→ YOUR INSTRUCTIONS
Return each line, exactly as given, from the one containing "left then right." through the end of the entries below, and skip the rest.

EXCERPTED RECORDS section start

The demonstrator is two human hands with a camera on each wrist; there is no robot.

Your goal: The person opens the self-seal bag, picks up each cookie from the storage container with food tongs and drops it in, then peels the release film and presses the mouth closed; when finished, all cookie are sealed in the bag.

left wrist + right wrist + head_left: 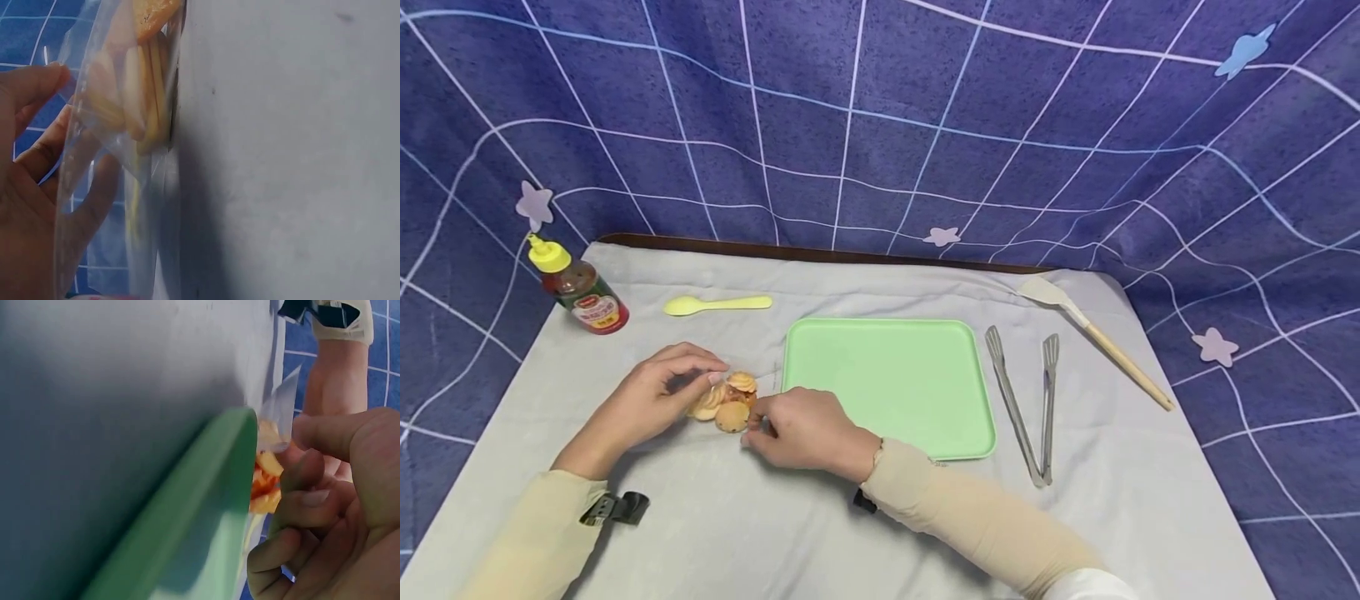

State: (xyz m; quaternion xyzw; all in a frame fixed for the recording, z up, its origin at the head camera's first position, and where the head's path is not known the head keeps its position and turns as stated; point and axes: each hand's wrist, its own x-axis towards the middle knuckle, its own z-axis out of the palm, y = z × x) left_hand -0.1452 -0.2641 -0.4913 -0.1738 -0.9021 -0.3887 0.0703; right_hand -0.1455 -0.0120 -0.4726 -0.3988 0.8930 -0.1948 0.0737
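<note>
A clear plastic bag (103,75) holds several golden-brown pastry pieces (732,415), and it lies on the cloth left of the tray. My left hand (662,387) pinches the bag from its left side, fingertips at the plastic edge. From the other side my right hand (805,427), fingers curled in, pinches the bag near a corner. In the right wrist view, orange and yellow food (265,484) shows between the tray rim and the right fingers. The right wrist overlaps the tray's near left corner in the head view.
The green tray (891,322) lies at the middle. Metal tongs (1021,417) and a spatula with a wooden handle (1120,358) lie to its right. A yellow spoon (718,305) and a sauce bottle (583,292) with a yellow cap are at the back left. Blue curtain surrounds the table.
</note>
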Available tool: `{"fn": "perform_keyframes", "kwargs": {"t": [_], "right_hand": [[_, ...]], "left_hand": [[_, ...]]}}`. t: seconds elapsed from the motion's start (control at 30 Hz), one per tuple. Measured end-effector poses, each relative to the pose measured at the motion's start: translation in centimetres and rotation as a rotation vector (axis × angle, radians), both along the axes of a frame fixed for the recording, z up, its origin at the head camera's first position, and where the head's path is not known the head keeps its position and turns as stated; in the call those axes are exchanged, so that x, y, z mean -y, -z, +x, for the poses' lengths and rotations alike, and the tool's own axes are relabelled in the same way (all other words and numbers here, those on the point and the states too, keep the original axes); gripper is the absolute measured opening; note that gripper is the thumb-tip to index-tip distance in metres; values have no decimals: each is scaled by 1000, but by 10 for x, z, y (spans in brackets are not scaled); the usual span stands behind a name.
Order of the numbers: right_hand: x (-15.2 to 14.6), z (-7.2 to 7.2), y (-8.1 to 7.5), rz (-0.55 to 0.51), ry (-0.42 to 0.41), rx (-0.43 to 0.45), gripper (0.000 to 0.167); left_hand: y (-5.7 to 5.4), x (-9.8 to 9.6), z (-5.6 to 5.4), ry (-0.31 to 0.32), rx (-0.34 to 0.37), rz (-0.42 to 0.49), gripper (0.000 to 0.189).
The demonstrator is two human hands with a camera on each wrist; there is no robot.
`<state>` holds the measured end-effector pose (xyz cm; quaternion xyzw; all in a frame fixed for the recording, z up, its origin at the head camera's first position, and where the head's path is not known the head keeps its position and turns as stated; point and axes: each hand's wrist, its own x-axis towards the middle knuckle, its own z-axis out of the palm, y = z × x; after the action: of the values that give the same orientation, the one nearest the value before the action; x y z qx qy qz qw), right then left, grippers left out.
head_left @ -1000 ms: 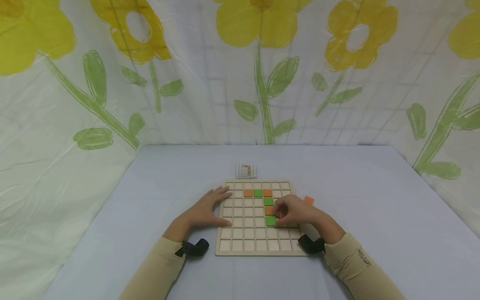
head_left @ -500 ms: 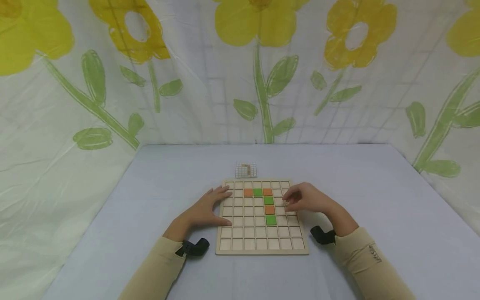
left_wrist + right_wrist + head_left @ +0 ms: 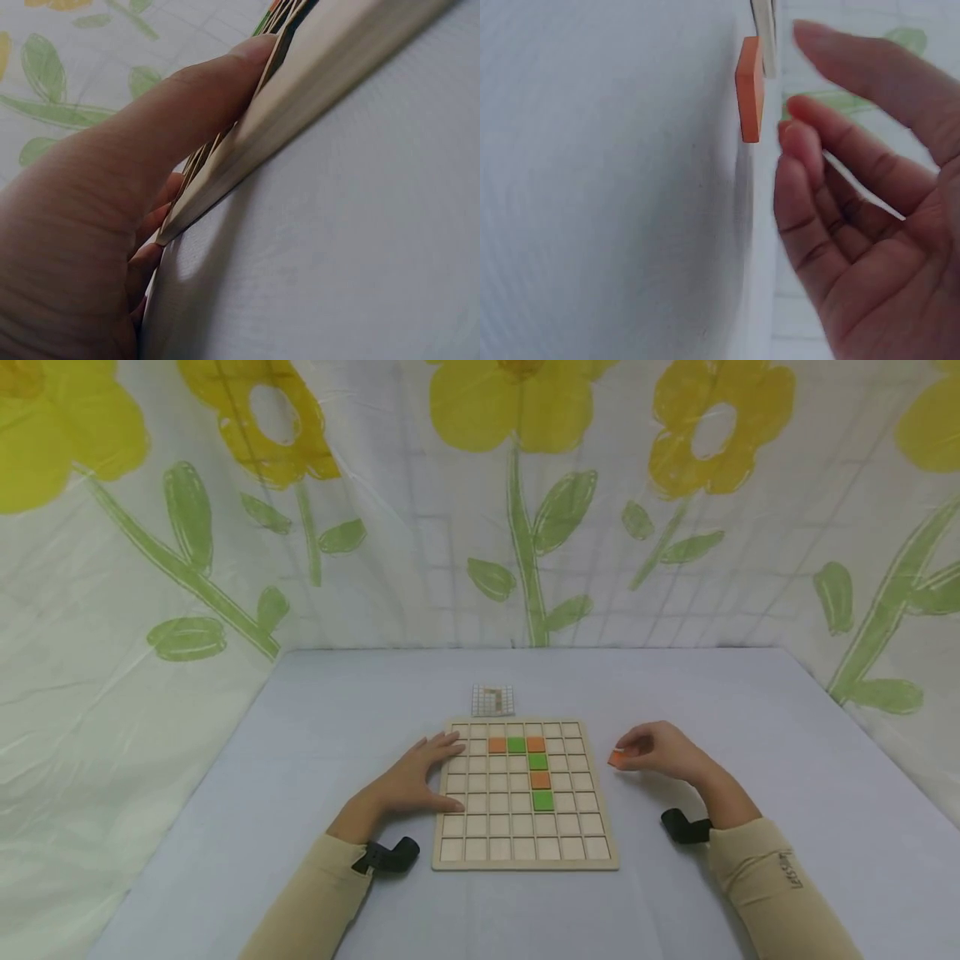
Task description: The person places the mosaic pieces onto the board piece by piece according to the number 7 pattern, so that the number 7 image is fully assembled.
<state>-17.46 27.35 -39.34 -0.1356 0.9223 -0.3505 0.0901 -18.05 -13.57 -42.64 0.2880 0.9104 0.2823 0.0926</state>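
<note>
A wooden grid board (image 3: 487, 864) lies on the table, with a line of orange and green square tiles (image 3: 538, 762) set in its cells. My left hand (image 3: 411, 781) rests on its left edge, fingers spread and straight; in the left wrist view the thumb (image 3: 225, 82) lies over the rim. My right hand (image 3: 663, 752) is right of the board, by a loose orange tile (image 3: 617, 757). In the right wrist view that tile (image 3: 751, 90) sits on the table. Thumb and loosely bent fingers (image 3: 799, 202) are apart from it, holding nothing.
A small card (image 3: 492, 700) printed with a grid pattern lies behind the board. The pale tabletop (image 3: 360, 693) ends at a curtain (image 3: 420, 568) painted with yellow flowers. Black wrist cameras (image 3: 393, 856) sit below each hand.
My right hand has left the green tile at the lower end of the line and moved right, off the board, to the loose orange tile. The left hand has stayed put.
</note>
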Motion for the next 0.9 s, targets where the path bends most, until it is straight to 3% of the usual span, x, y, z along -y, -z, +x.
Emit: {"fn": "perform_keyframes", "kwargs": {"t": [0.17,0.5,0.9], "right_hand": [[-5,1,5,19,26,21,31],[-4,1,9,9,15,-23,25],[6,2,4,11,-61,-27,22]], "left_hand": [[0,-1,0,-11,12,-8,95],[1,0,0,-22,13,2,95],[3,1,-1,-17,14,5,95]]}}
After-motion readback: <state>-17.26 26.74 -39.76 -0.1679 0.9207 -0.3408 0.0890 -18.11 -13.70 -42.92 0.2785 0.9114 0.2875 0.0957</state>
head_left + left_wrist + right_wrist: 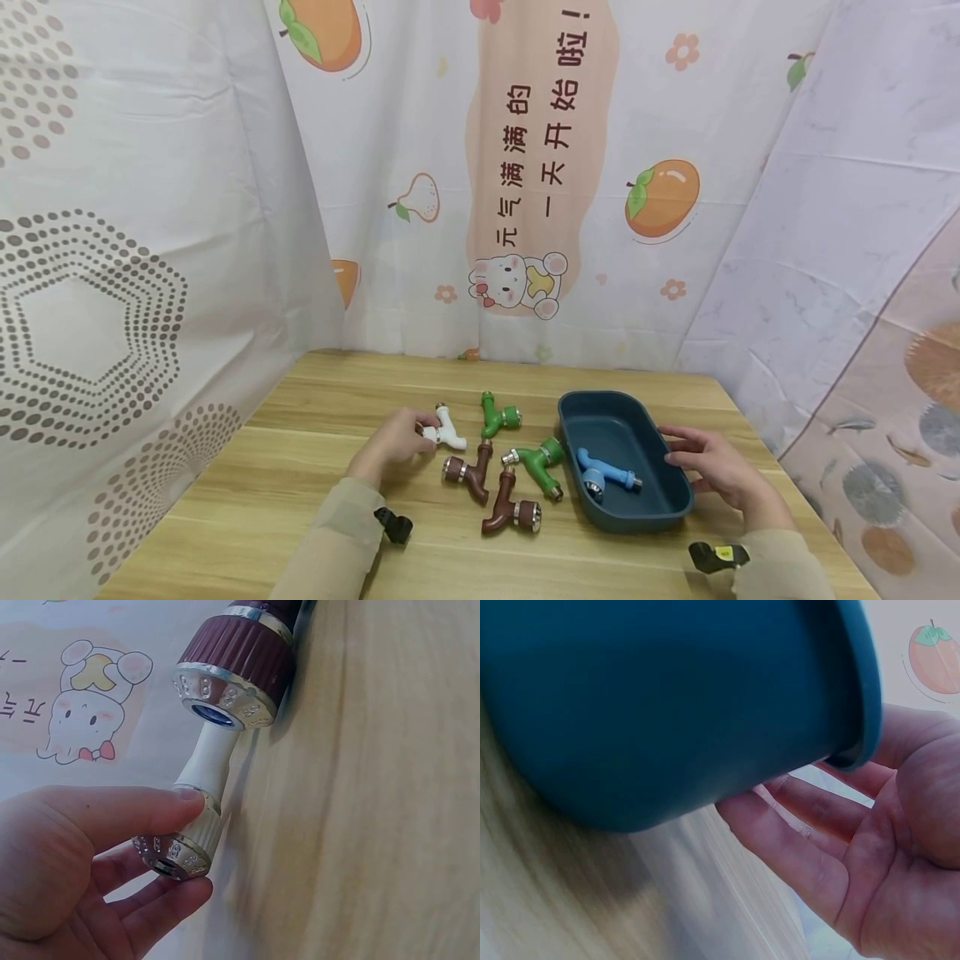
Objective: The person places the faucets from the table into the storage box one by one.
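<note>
My left hand (pixel 401 437) pinches the ribbed knob of a white faucet (pixel 447 433) between thumb and fingers. In the left wrist view the thumb presses that knob (pixel 196 825), and a brown faucet (pixel 236 664) lies just beyond. At the right, my right hand (pixel 720 467) holds the side of a dark blue plastic basin (pixel 626 523), its thumb at the rim and its fingers against the outer wall (pixel 667 735). Inside the basin lies a light blue faucet (pixel 611 472).
Between the hands lie a green faucet (pixel 491 417) at the back, another green faucet (pixel 538 467) beside the basin, a brown faucet (pixel 474 475) and a second brown faucet (pixel 506 510) nearer the front. The wooden table (pixel 247 500) meets printed curtains (pixel 420 275) behind.
</note>
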### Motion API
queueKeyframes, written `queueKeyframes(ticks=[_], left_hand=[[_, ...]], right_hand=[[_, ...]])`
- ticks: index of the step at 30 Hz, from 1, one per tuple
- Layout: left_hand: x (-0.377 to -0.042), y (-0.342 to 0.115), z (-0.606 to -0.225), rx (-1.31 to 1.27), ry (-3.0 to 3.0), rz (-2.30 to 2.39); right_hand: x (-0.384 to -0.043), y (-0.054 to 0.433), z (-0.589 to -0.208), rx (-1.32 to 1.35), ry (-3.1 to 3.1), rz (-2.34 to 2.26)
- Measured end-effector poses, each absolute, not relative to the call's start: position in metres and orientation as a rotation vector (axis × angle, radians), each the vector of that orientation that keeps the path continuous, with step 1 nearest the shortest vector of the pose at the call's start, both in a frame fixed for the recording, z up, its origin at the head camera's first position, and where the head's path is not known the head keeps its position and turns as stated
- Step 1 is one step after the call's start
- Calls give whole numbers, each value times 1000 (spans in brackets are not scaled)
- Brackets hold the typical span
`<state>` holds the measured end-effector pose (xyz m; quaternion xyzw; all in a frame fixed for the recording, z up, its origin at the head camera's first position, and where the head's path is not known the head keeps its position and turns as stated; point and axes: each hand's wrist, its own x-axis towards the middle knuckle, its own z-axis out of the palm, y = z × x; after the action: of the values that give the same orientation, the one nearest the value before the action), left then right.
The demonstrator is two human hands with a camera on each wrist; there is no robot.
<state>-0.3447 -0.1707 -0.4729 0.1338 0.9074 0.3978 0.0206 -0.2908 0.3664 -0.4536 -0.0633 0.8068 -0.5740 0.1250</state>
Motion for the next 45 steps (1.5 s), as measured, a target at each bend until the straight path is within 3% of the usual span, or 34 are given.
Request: queueKeyframes(ticks=[45], left_hand=[[-341, -169, -450, 455, 2885, 1288]], right_hand=[[-290, 366, -451, -179, 2355, -1669]])
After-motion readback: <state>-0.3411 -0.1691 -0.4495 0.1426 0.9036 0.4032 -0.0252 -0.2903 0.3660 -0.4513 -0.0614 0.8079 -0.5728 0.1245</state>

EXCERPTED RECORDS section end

→ RESULT FOR THIS TASK
`<state>` holds the measured end-effector pose (xyz m; quaternion xyzw; all in a frame fixed for the recording, z up, its origin at the head camera's first position, and where the head's path is not known the head keeps its position and turns as stated; point and axes: each hand's wrist, its own x-axis towards the middle knuckle, its own z-axis out of the palm, y = z × x; after the action: of the values that give the same orientation, the one nearest the value before the action), left then right.
The demonstrator is two human hands with a camera on each wrist; there is no robot.
<state>-0.3447 -0.1707 -0.4729 0.1338 0.9074 0.3978 0.0206 -0.2908 0.3664 -0.4536 -0.0633 0.8068 -0.5740 0.1250</state>
Motion for the next 45 steps (1.5 s), as measured, a target at each bend until the straight path is within 3% of the usual span, or 34 are given.
Request: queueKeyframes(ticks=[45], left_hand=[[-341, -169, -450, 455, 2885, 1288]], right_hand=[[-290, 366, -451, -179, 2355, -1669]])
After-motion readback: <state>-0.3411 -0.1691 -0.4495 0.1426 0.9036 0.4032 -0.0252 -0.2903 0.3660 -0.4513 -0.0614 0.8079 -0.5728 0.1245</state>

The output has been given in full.